March 6, 2022. In 2017, we visited Manitoba Cemetery outside Caix, France, to place flags by the grave of WW1 soldier James CAIRNS of Kinkora, Prince Edward Island, who lost his life on August 9, 1918 during the Battle of Amiens. (See https://bordencarletonresearchproject.wordpress.com/2017/09/30/the-search-for-manitoba-cemetery/)
When we signed the Guest Register Book, we were astonished to find that the previous visitors had come to honour their great-uncle and great-great uncle Theodore (Ted) Francis ARSENAULT from Abrams Village, Prince Edward Island.
In November 2021 Colleen Arsenault shared a photo of her great-great-uncle, explaining that her mother and sister had signed the guest book in that far away cemetery. (See https://onthewarmemorialtrail.com/2021/11/10/on-the-war-memorial-trail-linking-the-past-with-the-present/)
…4 generations of the Arsenault family have served in the military….
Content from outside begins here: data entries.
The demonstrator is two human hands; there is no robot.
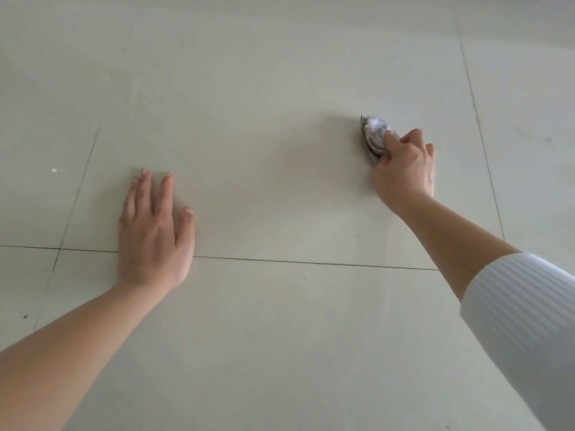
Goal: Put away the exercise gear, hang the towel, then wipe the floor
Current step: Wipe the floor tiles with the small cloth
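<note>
**Floor [280, 73] with the cloth pressed on it at the right, far side**

The floor fills all that I see from the head camera. It is made of large pale tiles with thin dark joints. One joint [311, 262] runs from left to right across the near middle. Another joint [77, 188] goes from far to near at the left, and a third one [479, 126] does the same at the right.

The cloth [375, 135] is a small grey and white bundle, crumpled. It lies on the floor in the right, far part of the scene, on the big middle tile. My right hand [404, 169] holds it from the near side. The fingers [410, 136] are curled over its near edge and the thumb is pressed into the bundle, so the far half of the cloth sticks out beyond the hand. I cannot tell how much of the cloth is hidden under the palm. The right forearm is bare, and a white ribbed sleeve [522, 321] covers the arm at the near right.

My left hand [152, 231] is well apart from the cloth, at the left. It lies flat on the floor, palm down, with straight fingers [144, 188] pointing to the far side and the thumb spread to the right. It holds nothing. The heel of this hand lies across the left-to-right joint.

A small white speck [53, 170] lies on the tile left of the left hand, and a dark spot [25, 316] is at the near left.
</note>
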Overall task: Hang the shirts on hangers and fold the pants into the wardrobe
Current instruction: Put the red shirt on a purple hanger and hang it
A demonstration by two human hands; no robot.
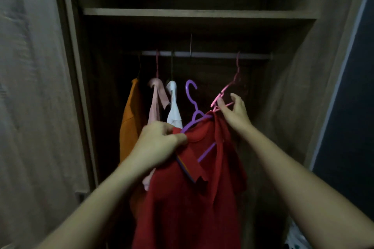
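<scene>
Red shirt [188, 198], nearest my view, hangs low in the centre of the open wardrobe [293, 50], its collar draped over a purple hanger [193, 107] whose hook stands free below the rail [202, 54]. My left hand [159, 143] is closed, pinching the shirt's left shoulder against the hanger arm. My right hand [235, 110] has its fingers curled about the lower end of a pink hanger [230, 87], which hooks on the rail at right and touches the shirt's right shoulder. Behind, from left, an orange garment [129, 119], a pale pink garment [155, 99] and a white garment [174, 107] hang from the rail. A shelf [198, 13] spans the wardrobe above.
</scene>
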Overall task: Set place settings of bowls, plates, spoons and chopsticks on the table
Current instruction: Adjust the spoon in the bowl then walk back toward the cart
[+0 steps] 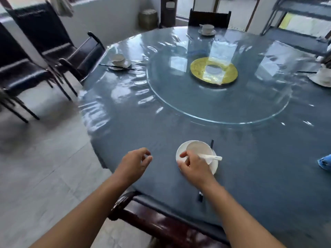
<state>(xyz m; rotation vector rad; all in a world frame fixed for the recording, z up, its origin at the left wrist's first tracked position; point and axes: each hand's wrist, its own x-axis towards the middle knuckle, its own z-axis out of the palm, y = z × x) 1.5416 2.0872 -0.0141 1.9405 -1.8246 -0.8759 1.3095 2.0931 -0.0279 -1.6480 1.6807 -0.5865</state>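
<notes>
Nearest, the right hand point(194, 167) had its fingers curled on a white spoon point(212, 158), holding it across the bowl point(198, 149) that sat on a plate point(215, 169) at the worktop's point(143, 131) 6 o'clock edge. Dark chopsticks point(212, 144) lay just beside the plate at its 3 o'clock. The left hand point(136, 162) hovered loosely curled and apparently empty. Settings stood at 10 o'clock point(119, 61), 12 o'clock point(207, 29) and 3 o'clock point(322, 76). Their spoons could not be made out. This fourth setting looked nearly complete, with the gaps between perhaps left.

Head cam, fwd-down, near table point(143, 133)
</notes>
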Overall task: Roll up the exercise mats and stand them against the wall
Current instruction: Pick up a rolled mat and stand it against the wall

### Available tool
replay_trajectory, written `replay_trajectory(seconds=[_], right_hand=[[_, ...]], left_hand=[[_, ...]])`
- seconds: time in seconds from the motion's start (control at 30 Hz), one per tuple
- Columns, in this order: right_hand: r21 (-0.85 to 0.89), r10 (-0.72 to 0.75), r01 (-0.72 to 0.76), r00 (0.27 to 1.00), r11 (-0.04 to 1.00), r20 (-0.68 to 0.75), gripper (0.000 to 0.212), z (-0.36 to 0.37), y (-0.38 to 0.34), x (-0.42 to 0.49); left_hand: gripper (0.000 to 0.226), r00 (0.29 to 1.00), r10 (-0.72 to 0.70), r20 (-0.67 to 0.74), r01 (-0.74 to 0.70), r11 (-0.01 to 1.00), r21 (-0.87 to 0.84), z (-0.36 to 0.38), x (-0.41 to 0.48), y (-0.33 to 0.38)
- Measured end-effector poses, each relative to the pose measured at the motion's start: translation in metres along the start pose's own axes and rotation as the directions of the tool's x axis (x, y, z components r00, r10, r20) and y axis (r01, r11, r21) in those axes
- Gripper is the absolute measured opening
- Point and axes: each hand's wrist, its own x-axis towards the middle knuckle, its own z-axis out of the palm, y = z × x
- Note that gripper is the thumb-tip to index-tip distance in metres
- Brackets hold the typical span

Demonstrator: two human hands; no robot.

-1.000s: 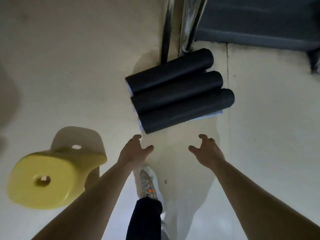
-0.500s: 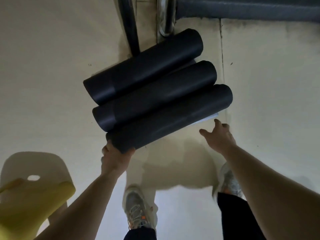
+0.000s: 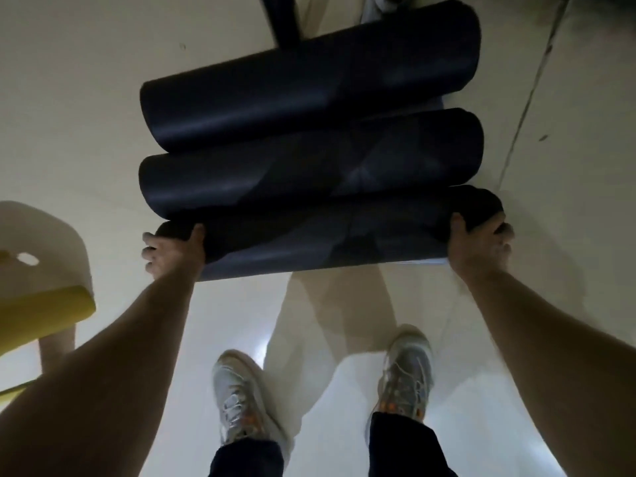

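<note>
Three rolled black exercise mats lie side by side on the pale floor. The far mat [image 3: 309,80] and the middle mat [image 3: 309,170] touch each other. The near mat [image 3: 327,235] lies closest to me, with a loose flap under it. My left hand [image 3: 175,253] grips the near mat's left end, thumb over the top. My right hand [image 3: 478,246] grips its right end, fingers curled round the end.
A yellow plastic stool [image 3: 38,304] stands at the left edge, close to my left forearm. A dark pole [image 3: 282,18] rises behind the mats at the top. My two feet in light sneakers [image 3: 406,373] stand just behind the near mat.
I have stepped closer and bent down. Both hands went from open in the air to closed on the two ends of the near mat.
</note>
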Motion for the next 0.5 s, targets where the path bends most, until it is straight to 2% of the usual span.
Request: replay_trajectory(seconds=[0.1,0.2,0.37,0.4,0.5], right_hand=[[0.053,0.020,-0.020,1.000,0.998,-0.001,0.093,-0.001,0.000,0.019],[0.103,0.074,-0.074,0.997,0.992,-0.003,0.096,0.001,0.001,0.032],[0.084,0.103,-0.096,0.992,0.992,-0.079,0.101,0.011,-0.008,0.024],[0.044,0.082,-0.078,0.993,0.996,-0.084,0.104,0.011,-0.008,0.016],[-0.091,-0.099,0.096,0.995,0.991,-0.034,0.104,0.017,-0.006,-0.004]], left_hand=[[0.097,0.999,-0.037,0.018,0.037,0.999,-0.016,0.000,0.009,-0.006],[0.100,0.997,-0.060,0.049,0.066,0.991,-0.114,-0.001,0.014,-0.012],[0.106,0.999,-0.020,0.029,0.025,0.982,-0.186,0.000,0.015,-0.023],[0.109,1.000,-0.004,0.014,0.006,0.983,-0.186,-0.001,0.013,-0.024],[0.112,0.998,0.056,-0.025,-0.059,0.988,-0.145,-0.005,0.012,-0.023]])
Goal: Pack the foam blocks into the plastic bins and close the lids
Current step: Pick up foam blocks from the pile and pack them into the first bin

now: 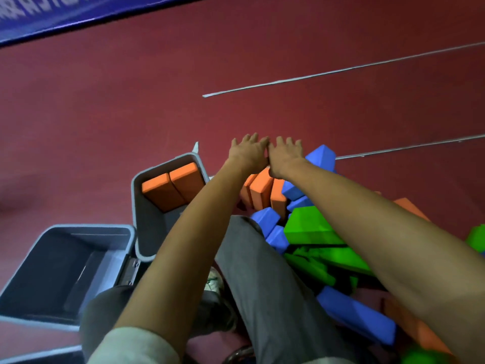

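Note:
A grey plastic bin point(168, 164) stands on the floor left of centre and holds two orange foam blocks point(172, 186) on end. A second grey bin point(78, 228) at lower left looks empty, and its lid is not visible. To the right lies a heap of foam blocks: orange blocks point(259, 189), blue blocks point(321, 155) and green blocks point(309, 227). Both my arms reach forward over the heap. My left hand point(246, 152) and my right hand point(286, 155) are side by side, fingers spread, above the standing orange blocks. What the palms touch is hidden.
The floor is dark red with white lines point(341, 70) across it and a blue banner point(52, 17) at top left. My knee in grey trousers point(262, 271) sits between the bins and the heap. More blue blocks point(359, 313) and orange blocks point(414, 329) lie at lower right.

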Tool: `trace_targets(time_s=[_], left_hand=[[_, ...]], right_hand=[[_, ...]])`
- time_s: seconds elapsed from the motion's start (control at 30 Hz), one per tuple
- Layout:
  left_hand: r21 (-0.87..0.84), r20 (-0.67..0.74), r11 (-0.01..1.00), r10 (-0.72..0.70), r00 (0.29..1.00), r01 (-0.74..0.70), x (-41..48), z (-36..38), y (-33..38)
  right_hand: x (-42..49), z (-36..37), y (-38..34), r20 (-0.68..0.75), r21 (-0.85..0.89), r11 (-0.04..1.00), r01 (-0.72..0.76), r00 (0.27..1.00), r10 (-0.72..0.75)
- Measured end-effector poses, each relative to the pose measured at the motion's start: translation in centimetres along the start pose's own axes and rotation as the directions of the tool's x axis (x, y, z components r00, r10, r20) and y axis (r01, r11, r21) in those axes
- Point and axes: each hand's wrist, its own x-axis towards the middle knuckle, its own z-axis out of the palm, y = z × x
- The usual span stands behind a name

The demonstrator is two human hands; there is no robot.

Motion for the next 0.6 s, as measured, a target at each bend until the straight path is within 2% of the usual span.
trace_targets(time_s=[0.17, 0.3, 0.47, 0.6], left_hand=[[0.047, 0.017, 0.996, 0.069, 0.997, -0.07, 1.2, 1.6, 5.3], [0.082, 0.059, 0.989, 0.118, 0.991, -0.123, 3.0, 3.1, 9.0], [0.114, 0.112, 0.986, 0.111, 0.987, -0.124, 5.1, 5.5, 13.6], [0.099, 0.128, 0.979, 0.164, 0.978, -0.177, 6.7, 8.6, 16.0]], right_hand=[[-1.7, 3.5, 4.9, 0.013, 0.053, 0.996, -0.077, 0.997, 0.076], [-2.1, 7.0, 8.2, 0.056, 0.113, 0.975, -0.192, 0.981, 0.187], [-2.1, 11.3, 12.1, 0.119, 0.232, 0.914, -0.332, 0.942, 0.312], [-2.2, 14.8, 14.5, 0.23, 0.302, 0.843, -0.446, 0.892, 0.39]])
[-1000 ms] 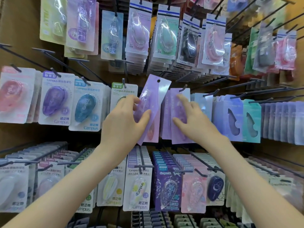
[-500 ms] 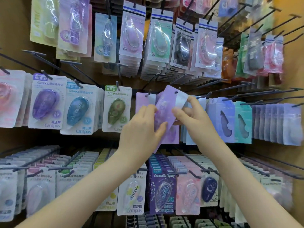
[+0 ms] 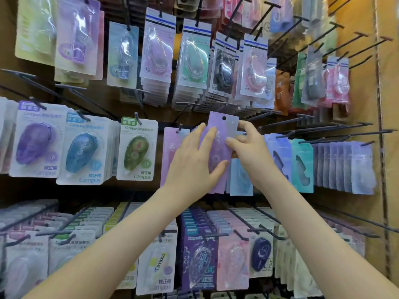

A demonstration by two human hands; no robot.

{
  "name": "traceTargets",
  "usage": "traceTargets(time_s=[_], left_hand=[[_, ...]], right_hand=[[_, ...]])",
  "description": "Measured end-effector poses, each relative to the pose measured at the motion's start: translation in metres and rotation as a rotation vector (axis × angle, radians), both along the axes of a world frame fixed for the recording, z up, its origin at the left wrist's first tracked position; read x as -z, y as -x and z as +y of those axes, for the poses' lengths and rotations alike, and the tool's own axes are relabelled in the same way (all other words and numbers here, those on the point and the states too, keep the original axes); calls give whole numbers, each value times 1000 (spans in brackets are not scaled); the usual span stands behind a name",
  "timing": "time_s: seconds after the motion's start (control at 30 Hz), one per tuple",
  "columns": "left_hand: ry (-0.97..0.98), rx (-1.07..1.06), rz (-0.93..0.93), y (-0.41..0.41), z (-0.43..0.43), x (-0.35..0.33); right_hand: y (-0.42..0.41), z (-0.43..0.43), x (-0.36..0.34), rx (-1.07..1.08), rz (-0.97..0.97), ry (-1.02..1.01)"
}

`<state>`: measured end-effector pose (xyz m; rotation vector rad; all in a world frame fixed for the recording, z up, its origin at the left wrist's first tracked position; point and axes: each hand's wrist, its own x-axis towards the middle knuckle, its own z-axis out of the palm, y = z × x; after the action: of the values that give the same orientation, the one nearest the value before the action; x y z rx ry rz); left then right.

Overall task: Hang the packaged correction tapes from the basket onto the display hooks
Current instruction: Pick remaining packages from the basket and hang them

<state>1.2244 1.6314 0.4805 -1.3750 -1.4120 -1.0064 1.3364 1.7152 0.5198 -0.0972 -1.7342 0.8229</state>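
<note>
The left hand (image 3: 194, 160) is lying with straight fingers flat against the face of the purple correction tape pack (image 3: 218, 134), thumb spread across its lower part. The right hand (image 3: 248, 152) is pinching the pack's right edge between thumb and curled forefinger. The pack is standing upright, its punched hole showing just above the fingertips. Just left of the left fingers, a pink pack (image 3: 170, 147) is hanging from a display hook (image 3: 179, 127). Below the right fingers, a pale blue pack (image 3: 240, 178) is hanging.
</note>
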Motion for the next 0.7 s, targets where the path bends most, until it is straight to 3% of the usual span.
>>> traceTargets(time_s=[0.2, 0.57, 0.7], left_hand=[[55, 45, -18, -3, -2, 3], [75, 22, -26, -3, 0, -5], [90, -14, -40, -2, 6, -2]], right_hand=[[2, 4, 2, -28, -94, 9], [4, 4, 0, 7, 13, -63], [7, 11, 6, 88, -41, -151]])
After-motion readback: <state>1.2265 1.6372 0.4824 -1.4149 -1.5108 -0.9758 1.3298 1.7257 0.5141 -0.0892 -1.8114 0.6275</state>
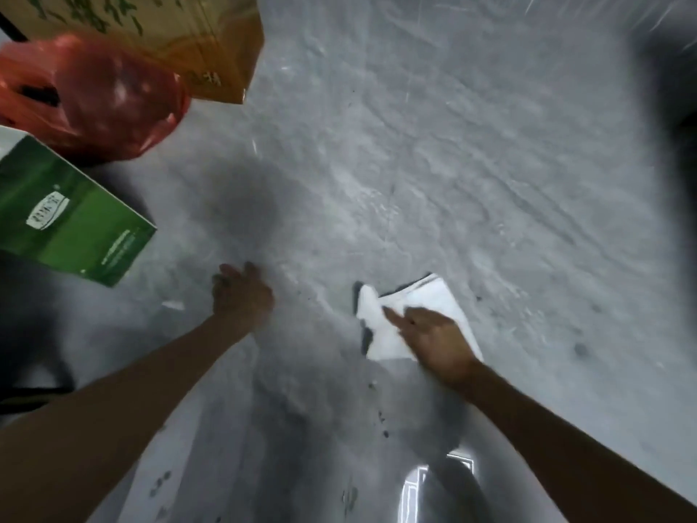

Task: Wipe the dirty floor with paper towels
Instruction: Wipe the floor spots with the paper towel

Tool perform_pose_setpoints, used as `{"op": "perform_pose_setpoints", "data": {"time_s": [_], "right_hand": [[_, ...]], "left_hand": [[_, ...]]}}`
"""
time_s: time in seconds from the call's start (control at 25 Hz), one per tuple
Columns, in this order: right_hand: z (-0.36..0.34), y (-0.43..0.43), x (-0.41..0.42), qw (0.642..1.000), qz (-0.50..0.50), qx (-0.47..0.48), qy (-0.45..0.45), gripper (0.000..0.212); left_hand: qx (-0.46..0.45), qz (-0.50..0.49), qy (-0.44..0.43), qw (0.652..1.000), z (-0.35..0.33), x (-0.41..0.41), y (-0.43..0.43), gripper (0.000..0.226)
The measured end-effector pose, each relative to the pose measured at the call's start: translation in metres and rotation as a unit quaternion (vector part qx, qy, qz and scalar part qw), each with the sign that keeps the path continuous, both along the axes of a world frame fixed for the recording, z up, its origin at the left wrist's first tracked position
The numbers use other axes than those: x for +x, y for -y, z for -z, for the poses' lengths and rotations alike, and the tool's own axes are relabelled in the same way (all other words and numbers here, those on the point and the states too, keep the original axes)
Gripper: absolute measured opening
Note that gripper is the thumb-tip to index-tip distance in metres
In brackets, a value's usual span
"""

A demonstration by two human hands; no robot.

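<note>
A folded white paper towel (418, 315) lies flat on the grey marbled floor (471, 164). My right hand (433, 339) presses down on the towel's near right part, with the thumb stretched across it. My left hand (241, 294) rests on the bare floor about a hand's width left of the towel, fingers loosely bent and holding nothing. Small dark specks of dirt (381, 417) dot the floor below the towel. The picture is blurred by motion.
A green box (71, 217) stands at the left, a red plastic bag (98, 96) behind it, and a brown cardboard box (196, 39) at the top left. A dark shape (667, 69) fills the top right corner. A bright reflection (426, 485) shines on the floor near me.
</note>
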State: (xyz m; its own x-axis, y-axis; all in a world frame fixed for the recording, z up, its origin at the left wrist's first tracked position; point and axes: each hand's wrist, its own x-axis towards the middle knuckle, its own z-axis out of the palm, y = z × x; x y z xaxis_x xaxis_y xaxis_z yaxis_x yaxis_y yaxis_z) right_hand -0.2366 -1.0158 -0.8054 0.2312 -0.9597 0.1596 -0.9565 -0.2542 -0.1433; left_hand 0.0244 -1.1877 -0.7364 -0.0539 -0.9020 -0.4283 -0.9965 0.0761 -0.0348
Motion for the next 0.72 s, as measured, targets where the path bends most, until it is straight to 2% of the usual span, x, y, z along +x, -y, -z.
{"op": "perform_pose_setpoints", "data": {"time_s": [0.04,0.08,0.12,0.16,0.2,0.24,0.32,0.36,0.4,0.44,0.48,0.52,0.6,0.64,0.72], "right_hand": [[-0.007,-0.002,-0.040,0.996,0.090,0.018,-0.013,0.047],[-0.017,-0.004,-0.091,0.975,0.221,0.006,-0.006,0.047],[-0.023,-0.005,-0.126,0.929,0.370,-0.017,0.021,0.046],[-0.031,-0.004,-0.142,0.862,0.502,0.017,0.069,0.045],[-0.028,0.000,-0.138,0.800,0.592,0.041,0.090,0.044],[-0.024,0.009,-0.117,0.795,0.598,0.057,0.082,0.043],[-0.010,0.021,-0.075,0.896,0.438,0.006,0.071,0.043],[-0.002,0.017,-0.057,0.952,0.301,-0.004,0.046,0.045],[0.001,0.007,-0.053,0.986,0.168,0.009,0.019,0.046],[-0.001,-0.004,-0.067,0.997,0.066,0.030,0.012,0.046],[-0.008,-0.013,-0.097,0.999,0.014,0.037,0.006,0.047],[-0.011,-0.024,-0.132,0.998,0.028,0.050,-0.015,0.048],[-0.013,-0.057,-0.207,0.972,0.217,0.082,-0.043,0.045],[-0.016,-0.076,-0.240,0.938,0.339,0.063,-0.026,0.044],[-0.025,-0.101,-0.259,0.841,0.538,0.029,0.046,0.045]], "left_hand": [[-0.026,0.051,-0.028,0.998,-0.003,-0.021,-0.007,0.065],[-0.009,0.125,-0.056,0.990,-0.006,-0.050,-0.015,0.067],[0.033,0.197,-0.079,0.977,-0.007,-0.084,-0.026,0.070],[0.073,0.216,-0.090,0.969,-0.009,-0.119,-0.038,0.073],[0.098,0.231,-0.087,0.964,-0.005,-0.149,-0.047,0.075],[0.122,0.233,-0.070,0.962,-0.004,-0.171,-0.053,0.075],[0.159,0.193,-0.017,0.968,0.010,-0.190,-0.058,0.076],[0.163,0.192,0.018,0.968,0.013,-0.194,-0.059,0.076],[0.165,0.183,0.027,0.969,0.015,-0.201,-0.057,0.075],[0.161,0.188,0.031,0.968,0.017,-0.207,-0.054,0.073],[0.159,0.196,0.038,0.967,0.018,-0.212,-0.050,0.069],[0.154,0.196,0.039,0.968,0.018,-0.217,-0.045,0.063],[0.148,0.185,0.041,0.971,0.015,-0.226,-0.043,0.050],[0.138,0.180,0.043,0.973,0.011,-0.230,-0.045,0.045],[0.095,0.194,0.024,0.976,0.006,-0.245,-0.059,0.047]]}}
Shortly after this, Stephen Arsenault sent us research on Ted Arsenault, and explained that 4 generations of his family served in the military. “…Theodore and his brother Camille were both from Abrams Village. Further descriptions as follows:
- Gnr Camille J Arsenault, 2nd Canadian (Overseas) Siege Artillery Battery CEF. Saw action at Vimy Ridge. Survived the war and re-enlisted during WW2 serving with the Canadian Army Service Corps at a POW camp in New Brunswick at the time. Camille was born August 22, 1895.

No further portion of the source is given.